The user must provide a bit table with one bit for each of the 128 
possible opcodes. If a bit in this table is on, the corresponding opcode 
will be exempted from this test for relative reference. The address 
of the first word of the table should be RRTAB; it will occupy 6 words. 

CPL and CS will recognize an address as referring to the program 
list if it is bigger than the contents of EPROG and if the second following 
word is -1. This arrangement is successful because CPL puts -1 into the 
second value word of the cell it compiles. 

To create new lists, the user macro INIT is available.
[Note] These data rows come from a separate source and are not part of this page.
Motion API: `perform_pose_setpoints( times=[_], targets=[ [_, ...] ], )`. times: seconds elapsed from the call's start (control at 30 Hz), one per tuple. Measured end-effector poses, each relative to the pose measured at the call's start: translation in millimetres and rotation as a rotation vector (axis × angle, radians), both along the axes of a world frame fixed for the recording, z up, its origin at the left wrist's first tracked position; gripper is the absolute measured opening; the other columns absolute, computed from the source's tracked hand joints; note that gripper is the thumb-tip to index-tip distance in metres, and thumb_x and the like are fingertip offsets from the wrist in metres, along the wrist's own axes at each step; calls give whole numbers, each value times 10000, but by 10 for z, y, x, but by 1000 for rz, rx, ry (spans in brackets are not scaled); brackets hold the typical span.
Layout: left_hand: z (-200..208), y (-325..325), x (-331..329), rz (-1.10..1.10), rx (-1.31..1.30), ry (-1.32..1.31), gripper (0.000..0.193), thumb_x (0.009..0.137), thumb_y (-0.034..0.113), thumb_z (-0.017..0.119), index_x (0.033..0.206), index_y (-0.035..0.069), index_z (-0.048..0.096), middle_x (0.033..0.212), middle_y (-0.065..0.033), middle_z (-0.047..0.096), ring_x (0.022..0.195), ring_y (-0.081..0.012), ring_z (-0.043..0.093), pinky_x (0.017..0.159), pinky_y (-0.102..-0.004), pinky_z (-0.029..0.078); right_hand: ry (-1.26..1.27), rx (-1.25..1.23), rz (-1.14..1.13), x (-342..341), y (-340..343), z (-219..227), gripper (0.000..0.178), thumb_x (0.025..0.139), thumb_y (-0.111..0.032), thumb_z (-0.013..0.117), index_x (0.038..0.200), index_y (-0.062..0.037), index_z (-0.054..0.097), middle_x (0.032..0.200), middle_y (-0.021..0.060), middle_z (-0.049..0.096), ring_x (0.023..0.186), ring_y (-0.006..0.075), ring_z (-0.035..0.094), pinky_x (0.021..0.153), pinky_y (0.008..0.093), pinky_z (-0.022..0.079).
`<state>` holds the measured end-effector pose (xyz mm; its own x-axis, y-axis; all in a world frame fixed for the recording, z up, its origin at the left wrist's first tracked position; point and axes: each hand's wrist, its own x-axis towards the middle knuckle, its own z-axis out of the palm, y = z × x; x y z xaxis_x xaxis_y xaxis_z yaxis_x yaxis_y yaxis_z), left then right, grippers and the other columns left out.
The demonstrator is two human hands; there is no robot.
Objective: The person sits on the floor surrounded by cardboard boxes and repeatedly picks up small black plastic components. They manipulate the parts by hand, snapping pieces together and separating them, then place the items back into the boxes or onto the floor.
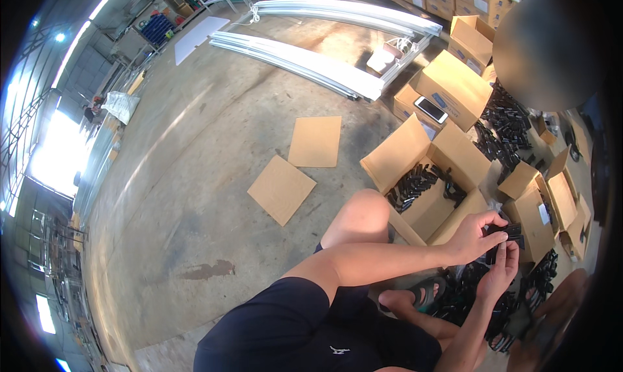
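Note:
Off to the right, my left hand (468,239) is closed on small black parts (514,230), thumb and fingers pinching them. My right hand (498,276) meets it from below, its fingertips pressed to the same parts. Their exact kind is too small to make out. Just beyond my left hand stands an open cardboard box (468,153), with similar black pieces (415,185) lined up along its far left side and more at the right. Beneath my hands lies a loose heap of black pieces (457,295), partly hidden by my arms.
A phone (431,110) rests on another carton (454,86). Smaller open boxes (533,219) stand at the right, near a co-worker's leg (558,307). Two cardboard sheets (281,189) lie on the concrete floor (195,197). Long white metal profiles (305,64) lie farther off.

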<state>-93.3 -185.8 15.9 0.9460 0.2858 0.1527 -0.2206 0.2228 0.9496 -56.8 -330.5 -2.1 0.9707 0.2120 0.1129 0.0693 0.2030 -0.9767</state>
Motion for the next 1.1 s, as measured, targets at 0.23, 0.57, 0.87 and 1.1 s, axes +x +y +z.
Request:
perform_pose_setpoints(
  times=[0.23,0.57,0.87,1.1],
  targets=[
    [47,5,2,1,-117,48,275,966,132,718,1180,-25,647,918,-36,698,705,-48,607,613,-222,512,57,-10,54,-31,-2,54,175,1069,-156,582,1115,6,630,1037,18,649,954,80,582,868,238,467],
    [22,4,141,-85,-113,55,227,935,61,723,1140,-24,672,938,-39,707,812,-71,649,737,-244,552,71,-53,95,-1,-28,106,114,1018,-84,628,1077,12,639,1010,11,642,934,73,582,836,231,473],
    [-172,-50,184,-49,-111,8,239,963,66,725,1179,-17,661,1121,-72,696,1031,-101,632,909,-247,506,126,-27,-91,37,-45,71,99,967,-82,706,1020,0,726,906,-12,680,784,30,579,683,204,466],
    [-195,-158,198,-77,-106,34,281,966,81,732,1212,-28,653,1123,-82,709,1013,-102,646,913,-247,509,147,-60,-77,70,-169,30,136,941,-106,729,1001,16,721,888,19,695,788,63,589,702,240,481]
  ],
)
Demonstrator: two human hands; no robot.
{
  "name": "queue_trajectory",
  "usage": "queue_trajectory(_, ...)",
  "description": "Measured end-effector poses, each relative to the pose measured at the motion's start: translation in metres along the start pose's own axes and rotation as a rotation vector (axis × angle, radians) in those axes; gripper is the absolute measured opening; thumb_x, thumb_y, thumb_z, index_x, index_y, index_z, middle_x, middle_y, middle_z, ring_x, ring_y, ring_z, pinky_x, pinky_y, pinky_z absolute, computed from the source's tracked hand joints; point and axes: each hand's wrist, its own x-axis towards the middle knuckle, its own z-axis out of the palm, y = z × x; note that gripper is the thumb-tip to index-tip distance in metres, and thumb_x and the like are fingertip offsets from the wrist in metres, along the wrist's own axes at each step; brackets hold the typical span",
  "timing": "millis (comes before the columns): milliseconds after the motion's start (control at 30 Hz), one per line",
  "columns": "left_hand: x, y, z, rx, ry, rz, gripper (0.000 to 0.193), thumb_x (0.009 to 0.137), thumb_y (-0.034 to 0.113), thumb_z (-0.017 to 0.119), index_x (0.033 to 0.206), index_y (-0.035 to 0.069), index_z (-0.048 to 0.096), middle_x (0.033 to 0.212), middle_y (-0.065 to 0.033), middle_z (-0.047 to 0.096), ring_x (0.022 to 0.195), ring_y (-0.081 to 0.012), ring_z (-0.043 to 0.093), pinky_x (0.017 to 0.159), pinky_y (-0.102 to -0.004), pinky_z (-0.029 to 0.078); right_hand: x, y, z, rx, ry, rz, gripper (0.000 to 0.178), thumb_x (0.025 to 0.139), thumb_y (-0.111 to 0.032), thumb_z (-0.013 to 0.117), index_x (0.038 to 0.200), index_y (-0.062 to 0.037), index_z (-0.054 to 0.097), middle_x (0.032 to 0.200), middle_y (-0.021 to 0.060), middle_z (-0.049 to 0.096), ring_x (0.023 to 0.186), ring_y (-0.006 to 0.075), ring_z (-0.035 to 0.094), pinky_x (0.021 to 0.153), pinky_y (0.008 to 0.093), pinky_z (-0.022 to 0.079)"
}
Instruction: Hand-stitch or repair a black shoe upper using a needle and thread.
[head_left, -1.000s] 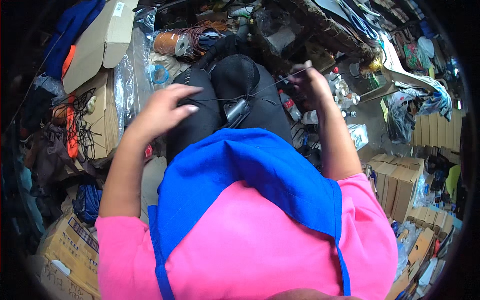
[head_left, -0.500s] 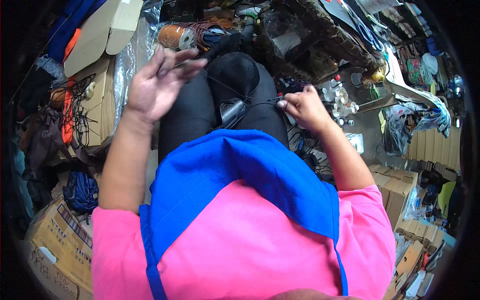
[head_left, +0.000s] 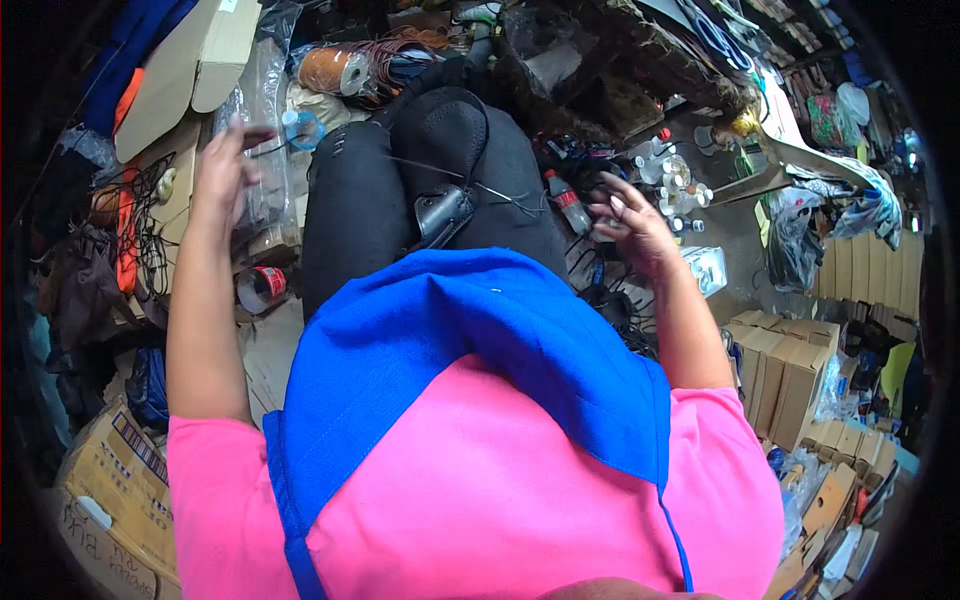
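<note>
A black leather piece with a rounded end [head_left: 440,130] lies across my dark-trousered thighs. Against its near end sits a small, stiff black leather part [head_left: 443,214], pouch-like in shape. A thin thread or needle [head_left: 508,195] stretches from the leather over my right thigh. My left hand [head_left: 226,175] is raised out to the left, beyond my left thigh. Motion smears its fingers, and a dark line near them may be thread. Off the right thigh, beside a cola bottle [head_left: 568,203], hovers my right hand [head_left: 637,225], open with its fingers apart and slightly blurred.
An orange thread spool [head_left: 333,72] lies beyond my knees. Several small clear bottles [head_left: 680,185] stand to the right. Cardboard boxes [head_left: 785,370] are stacked farther right, and a cut bottle piece [head_left: 262,288] rests at left. A carton [head_left: 125,480] is at lower left.
Both hands have moved outward, away from the leather: the left toward the left, the right slightly right and nearer me. The right hand's pinch has opened. The leather has shifted slightly left.
</note>
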Motion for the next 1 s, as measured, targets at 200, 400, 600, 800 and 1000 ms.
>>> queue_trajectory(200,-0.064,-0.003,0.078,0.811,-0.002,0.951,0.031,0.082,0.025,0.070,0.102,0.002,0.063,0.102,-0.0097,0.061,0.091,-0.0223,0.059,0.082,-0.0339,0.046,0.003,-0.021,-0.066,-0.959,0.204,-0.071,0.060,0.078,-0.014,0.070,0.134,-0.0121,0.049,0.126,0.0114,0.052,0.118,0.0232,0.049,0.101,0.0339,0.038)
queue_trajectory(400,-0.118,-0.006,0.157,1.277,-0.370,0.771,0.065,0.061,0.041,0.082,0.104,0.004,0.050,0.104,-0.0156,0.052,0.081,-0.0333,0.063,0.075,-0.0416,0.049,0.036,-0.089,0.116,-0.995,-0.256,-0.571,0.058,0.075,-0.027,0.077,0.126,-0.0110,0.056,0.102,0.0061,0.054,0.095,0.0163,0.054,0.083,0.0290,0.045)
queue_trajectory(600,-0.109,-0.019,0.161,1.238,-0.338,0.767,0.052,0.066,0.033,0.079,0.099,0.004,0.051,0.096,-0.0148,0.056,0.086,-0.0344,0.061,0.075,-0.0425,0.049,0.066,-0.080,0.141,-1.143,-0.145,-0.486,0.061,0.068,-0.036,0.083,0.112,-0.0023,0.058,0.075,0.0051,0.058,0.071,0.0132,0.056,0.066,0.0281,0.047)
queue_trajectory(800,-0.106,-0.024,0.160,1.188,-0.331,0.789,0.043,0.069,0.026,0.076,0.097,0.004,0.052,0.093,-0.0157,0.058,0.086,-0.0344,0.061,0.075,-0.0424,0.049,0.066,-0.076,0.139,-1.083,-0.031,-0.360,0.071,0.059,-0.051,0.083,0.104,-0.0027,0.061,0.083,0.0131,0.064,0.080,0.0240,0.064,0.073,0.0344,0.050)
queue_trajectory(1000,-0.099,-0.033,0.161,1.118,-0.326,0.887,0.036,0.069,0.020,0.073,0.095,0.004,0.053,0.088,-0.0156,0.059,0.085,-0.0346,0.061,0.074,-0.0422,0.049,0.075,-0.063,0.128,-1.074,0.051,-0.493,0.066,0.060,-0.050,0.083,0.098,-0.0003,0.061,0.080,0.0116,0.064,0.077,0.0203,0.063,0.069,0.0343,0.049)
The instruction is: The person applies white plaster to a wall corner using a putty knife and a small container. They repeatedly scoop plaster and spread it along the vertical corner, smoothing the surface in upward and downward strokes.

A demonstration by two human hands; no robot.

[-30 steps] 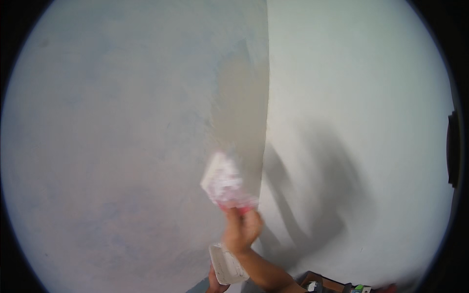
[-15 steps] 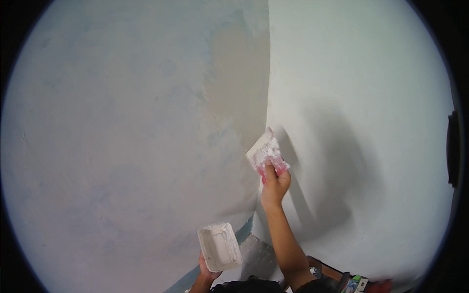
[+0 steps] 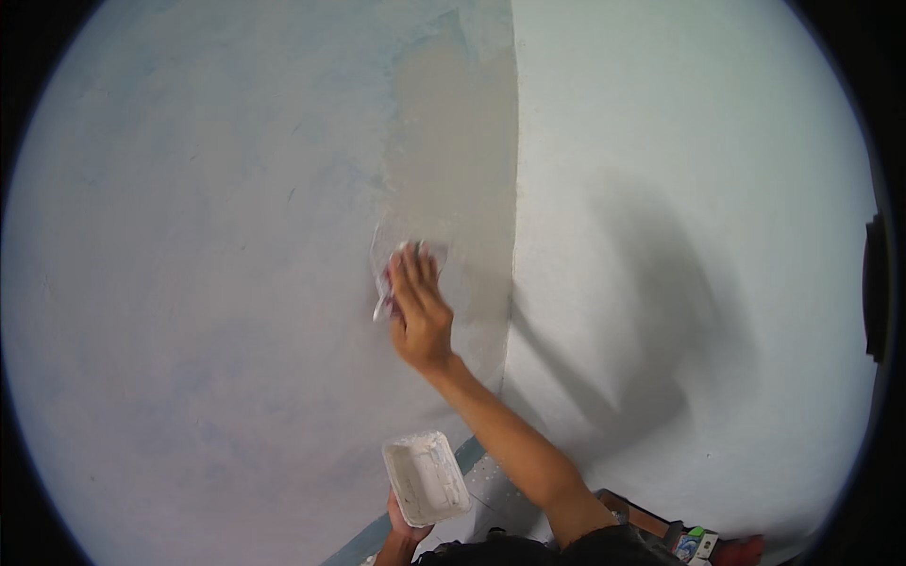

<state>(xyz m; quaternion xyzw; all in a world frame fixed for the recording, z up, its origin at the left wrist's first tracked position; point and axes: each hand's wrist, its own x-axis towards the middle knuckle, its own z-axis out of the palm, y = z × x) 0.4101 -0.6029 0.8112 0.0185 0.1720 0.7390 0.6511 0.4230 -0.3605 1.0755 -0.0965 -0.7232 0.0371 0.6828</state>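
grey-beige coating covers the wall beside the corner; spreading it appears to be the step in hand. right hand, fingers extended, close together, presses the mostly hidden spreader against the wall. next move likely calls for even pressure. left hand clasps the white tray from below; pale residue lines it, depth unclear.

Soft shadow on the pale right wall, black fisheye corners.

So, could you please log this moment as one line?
Left hand: holding white rectangular tub | Right hand: holding putty scraper at wall | Wall: grey-beige patch beside corner
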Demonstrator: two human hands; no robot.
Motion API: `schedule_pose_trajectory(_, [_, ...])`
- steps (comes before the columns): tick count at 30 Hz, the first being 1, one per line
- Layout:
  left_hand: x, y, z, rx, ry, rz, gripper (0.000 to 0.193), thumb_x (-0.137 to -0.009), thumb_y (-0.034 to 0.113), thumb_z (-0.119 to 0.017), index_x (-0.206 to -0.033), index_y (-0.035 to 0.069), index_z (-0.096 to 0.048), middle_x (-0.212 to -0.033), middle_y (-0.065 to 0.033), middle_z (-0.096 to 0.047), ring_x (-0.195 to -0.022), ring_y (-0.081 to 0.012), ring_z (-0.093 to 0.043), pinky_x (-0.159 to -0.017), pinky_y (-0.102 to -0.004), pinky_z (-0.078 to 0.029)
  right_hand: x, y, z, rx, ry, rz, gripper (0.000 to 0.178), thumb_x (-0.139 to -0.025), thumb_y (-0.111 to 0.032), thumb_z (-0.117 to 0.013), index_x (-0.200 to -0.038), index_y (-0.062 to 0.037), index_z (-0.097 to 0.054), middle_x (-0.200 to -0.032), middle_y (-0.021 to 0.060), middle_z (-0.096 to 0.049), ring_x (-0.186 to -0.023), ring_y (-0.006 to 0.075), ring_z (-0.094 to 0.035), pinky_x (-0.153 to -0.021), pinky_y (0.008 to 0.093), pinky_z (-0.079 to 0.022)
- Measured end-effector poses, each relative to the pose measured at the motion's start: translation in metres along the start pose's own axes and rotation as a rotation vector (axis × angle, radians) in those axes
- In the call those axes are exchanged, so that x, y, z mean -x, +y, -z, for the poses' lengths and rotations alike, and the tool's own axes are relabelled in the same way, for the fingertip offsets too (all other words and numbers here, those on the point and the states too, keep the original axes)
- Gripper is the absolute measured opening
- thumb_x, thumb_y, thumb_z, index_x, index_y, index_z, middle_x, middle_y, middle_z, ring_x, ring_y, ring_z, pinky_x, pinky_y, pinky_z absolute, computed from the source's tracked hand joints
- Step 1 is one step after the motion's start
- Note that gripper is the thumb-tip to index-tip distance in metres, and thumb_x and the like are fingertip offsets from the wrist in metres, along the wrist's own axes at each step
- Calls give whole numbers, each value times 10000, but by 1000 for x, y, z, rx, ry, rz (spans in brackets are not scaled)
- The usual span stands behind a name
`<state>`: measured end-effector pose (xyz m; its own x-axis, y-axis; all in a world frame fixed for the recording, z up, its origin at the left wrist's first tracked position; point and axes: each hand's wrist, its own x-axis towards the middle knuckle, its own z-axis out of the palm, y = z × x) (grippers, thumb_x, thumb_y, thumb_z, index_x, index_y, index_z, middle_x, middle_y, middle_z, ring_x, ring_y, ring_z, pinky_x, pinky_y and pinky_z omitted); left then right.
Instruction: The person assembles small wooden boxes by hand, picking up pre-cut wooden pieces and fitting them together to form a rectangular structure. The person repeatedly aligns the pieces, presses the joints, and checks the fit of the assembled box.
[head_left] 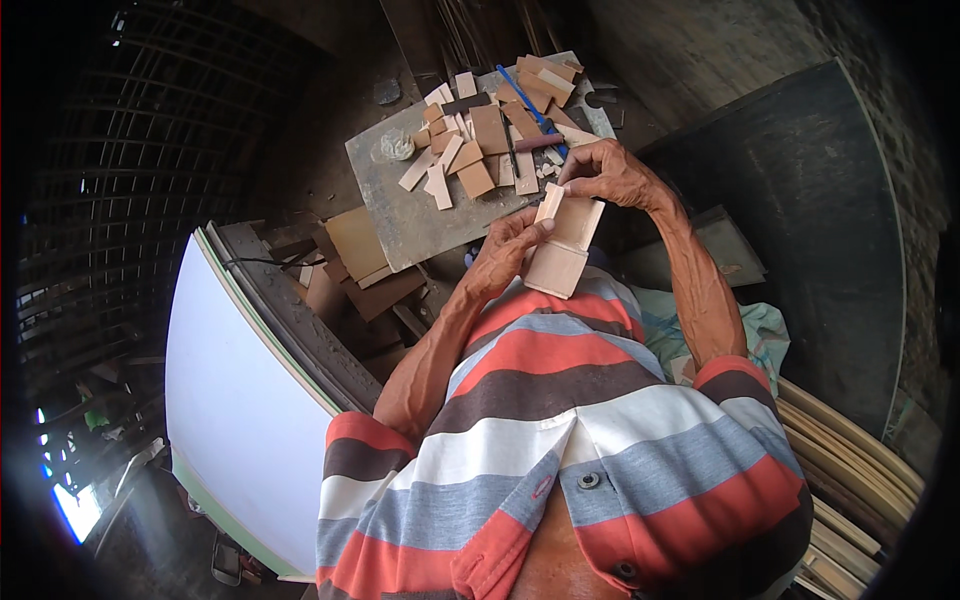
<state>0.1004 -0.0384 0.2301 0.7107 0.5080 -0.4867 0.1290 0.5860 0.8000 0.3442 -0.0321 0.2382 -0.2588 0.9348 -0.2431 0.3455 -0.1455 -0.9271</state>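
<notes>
Just in front of my body is a small pale wooden piece (572,225), shaped like a shallow box with raised edges and a seam across it. My left hand (503,252) grips its left side, with the thumb resting on the face. At its upper end, my right hand (612,176) has thumb and fingers pinched on the edge; whether a smaller part sits between those fingertips is too small to tell. Beyond the hands, a pile of small wooden blocks (474,180) in pale and brown tones lies on a grey worktable (385,220).
A blue long-handled tool (524,98) lies among the blocks, near a crumpled clear plastic bag (396,145). White-faced sheets (240,400) lean at my left. A large dark panel (810,230) stands at the right, above stacked wooden strips (850,440). Board offcuts (360,250) lie below the table.
</notes>
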Motion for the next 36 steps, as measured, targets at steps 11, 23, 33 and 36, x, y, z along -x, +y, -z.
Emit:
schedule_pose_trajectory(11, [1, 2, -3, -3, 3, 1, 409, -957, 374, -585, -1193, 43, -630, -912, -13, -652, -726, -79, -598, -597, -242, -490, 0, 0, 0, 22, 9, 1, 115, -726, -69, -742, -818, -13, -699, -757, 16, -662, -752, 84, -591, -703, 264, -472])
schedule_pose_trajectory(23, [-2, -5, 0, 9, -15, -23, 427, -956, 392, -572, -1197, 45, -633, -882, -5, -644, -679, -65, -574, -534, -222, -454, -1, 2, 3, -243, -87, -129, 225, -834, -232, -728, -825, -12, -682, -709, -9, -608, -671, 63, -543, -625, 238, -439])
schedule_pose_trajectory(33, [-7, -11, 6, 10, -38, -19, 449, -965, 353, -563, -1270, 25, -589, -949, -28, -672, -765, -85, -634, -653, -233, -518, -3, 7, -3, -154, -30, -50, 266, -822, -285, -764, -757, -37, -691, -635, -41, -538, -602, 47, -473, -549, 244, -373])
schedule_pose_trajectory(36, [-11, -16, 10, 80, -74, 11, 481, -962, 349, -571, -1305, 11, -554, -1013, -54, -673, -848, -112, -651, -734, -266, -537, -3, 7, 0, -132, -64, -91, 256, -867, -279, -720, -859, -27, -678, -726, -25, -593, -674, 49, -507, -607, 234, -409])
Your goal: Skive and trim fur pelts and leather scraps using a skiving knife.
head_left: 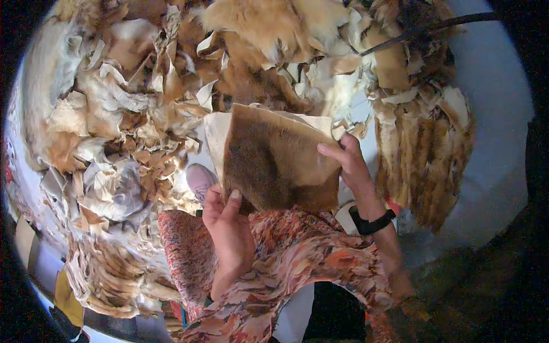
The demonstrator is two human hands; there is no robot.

INIT M makes 
a raw cell, clears its contents to 0, and puts its address in M. 

To insert an entire list into another one, the POP MERGE is available. 
MERGE M inserts the list whose first cell is addressed by A after the cell 
addressed by M. M is changed to point to the last cell of the inserted 
list. A CPL is equivalent to an INIT, followed by an explicit store of 
the binary word to be compiled, followed by a MERGE. 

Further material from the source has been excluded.